Running Batch Processes in an Update Hook... in Bed

Sometimes you have to do a whole lot of stuff during an update. Sure you could just write a standard hook_update_n() function and try processing 50,000 nodes but if you do you're almost guaranteed to run out of memory or timeout or generally make your web servers unhappy. Luckily you can use Drupal's batch API within your update hook. Actually that's a bit of a misnomer because the update process is already a batch process, but lets not get hung up on the details. FYI, this is often referred to as a multi-pass update.

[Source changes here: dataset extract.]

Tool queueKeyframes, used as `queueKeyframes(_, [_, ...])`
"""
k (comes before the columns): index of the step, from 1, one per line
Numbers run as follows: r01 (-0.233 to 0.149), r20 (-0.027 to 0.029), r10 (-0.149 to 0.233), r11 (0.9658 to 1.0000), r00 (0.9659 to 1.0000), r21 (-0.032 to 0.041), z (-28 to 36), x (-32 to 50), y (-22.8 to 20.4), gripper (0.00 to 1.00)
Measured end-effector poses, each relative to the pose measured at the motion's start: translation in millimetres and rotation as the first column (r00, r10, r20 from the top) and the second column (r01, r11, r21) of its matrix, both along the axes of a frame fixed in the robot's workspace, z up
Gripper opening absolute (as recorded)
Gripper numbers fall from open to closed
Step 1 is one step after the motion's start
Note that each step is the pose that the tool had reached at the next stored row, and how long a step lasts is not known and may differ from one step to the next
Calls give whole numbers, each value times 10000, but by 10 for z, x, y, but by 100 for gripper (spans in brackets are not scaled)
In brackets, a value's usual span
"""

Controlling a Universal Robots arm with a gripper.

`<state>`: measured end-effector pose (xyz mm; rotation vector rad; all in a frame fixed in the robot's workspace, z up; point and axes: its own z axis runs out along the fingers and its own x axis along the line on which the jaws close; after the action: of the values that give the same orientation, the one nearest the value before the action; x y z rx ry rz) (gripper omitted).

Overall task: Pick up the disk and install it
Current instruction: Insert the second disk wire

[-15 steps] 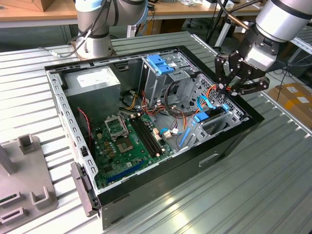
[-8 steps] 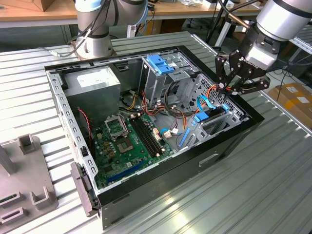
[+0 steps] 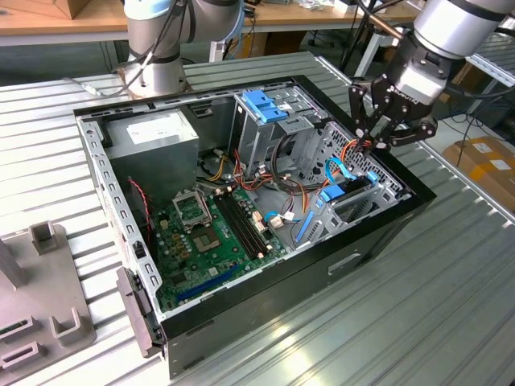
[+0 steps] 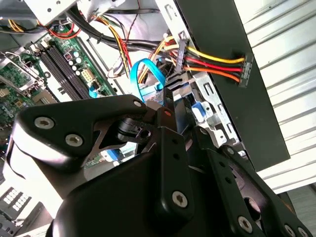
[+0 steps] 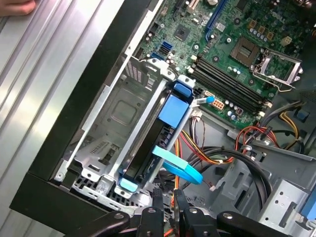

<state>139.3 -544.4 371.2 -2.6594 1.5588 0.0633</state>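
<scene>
One disk (image 5: 165, 133) seated edgewise in case bay (image 5: 111, 123).

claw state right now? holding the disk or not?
Claw: over the computer case's drive bay, not holding the disk, which sits on edge in the bay; open or shut cannot be told.

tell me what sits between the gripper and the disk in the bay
In the first wrist view, a light blue flat cable loops across the gap between the gripper and the disk, with red, orange and yellow wires running beside it.

No print can be read; the white sticker (image 3: 153, 127) on the grey box (image 3: 153, 138) is illegible.
</scene>
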Motion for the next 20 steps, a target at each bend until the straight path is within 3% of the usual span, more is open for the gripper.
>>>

The first step is to realize that the hook_update_n() function has a little-known argument called $sandbox. The only thing you need to do to make your update hook run multiple times during a Drupal update is to set $sandbox equal to a decimal between 0 and 1. As an example, lets say we want our update to run five times. We could write code like this:

function mymodule_update_7001(&$sandbox) {
  $sandbox['total'] = 0;
  $sandbox['current'] = isset($sandbox['current']) ? $sandbox['current']++ : 0;

  // If finished == 1, then Drupal knows we have finished all the passes needed by this update.
  $sandbox['#finished'] = $sandbox['current'] / $sandbox['total'];

Note that the $sandbox variable is passed-by-reference (that's what the "&" is for) so that if you change it, the change will persist between passes. Now lets use a slightly (read very slightly) more realistic example. What if we wanted to add the words "in bed" to the end of the title of every node of type "fortune_cookie":

function mymodule_update_7001(&$sandbox) {
  // If this is the first pass through this update function then set some variables.
  if (!isset($sandbox['total'])) {
    $result = db_query('SELECT nid FROM {node} WHERE type="fortune_cookie"');
    $sandbox['total'] = $result->rowCount();
    $sandbox['current'] = 0;
  }

  // How many nodes should be processed per pass. The higher this number is, the faster your update will
  // complete, but the more likely your server will run out of memory or timeout.
  $nodes_per_pass = 10;

  // Get the nodes to process during this pass.
  $result = db_query_range('SELECT nid FROM {node} WHERE type="fortune_cookie"', $sandbox['current'], $nodes_per_pass);
  while ($row = $result->fetchAssoc()) {
    // Load the node, edit its title, and save the node.
    $node = node_load($row['nid']);
    $node->title = $node->title . ' in bed';
    node_save($node);

    // Lets tell the site admin what we are doing. You could write to a log here, or a watchdog message or whatever...
    drupal_set_message(t('We processed node @nid', array('@nid' => $node->nid)));

    // Increment "current" by 1.
    $sandbox['current']++;
  }

  // Set the value for finished. If current == total then finished will be 1, signifying we are done.
  $sandbox['#finished'] = ($sandbox['current'] / $sandbox['total']);

  if ($sandbox['#finished'] === 1) {
    drupal_set_message(t('We processed @nodes nodes. DONE!!!', array('@nodes' => $sandbox['total'])));
  }
}

And voila, we've processed 50,000 nodes ... in bed.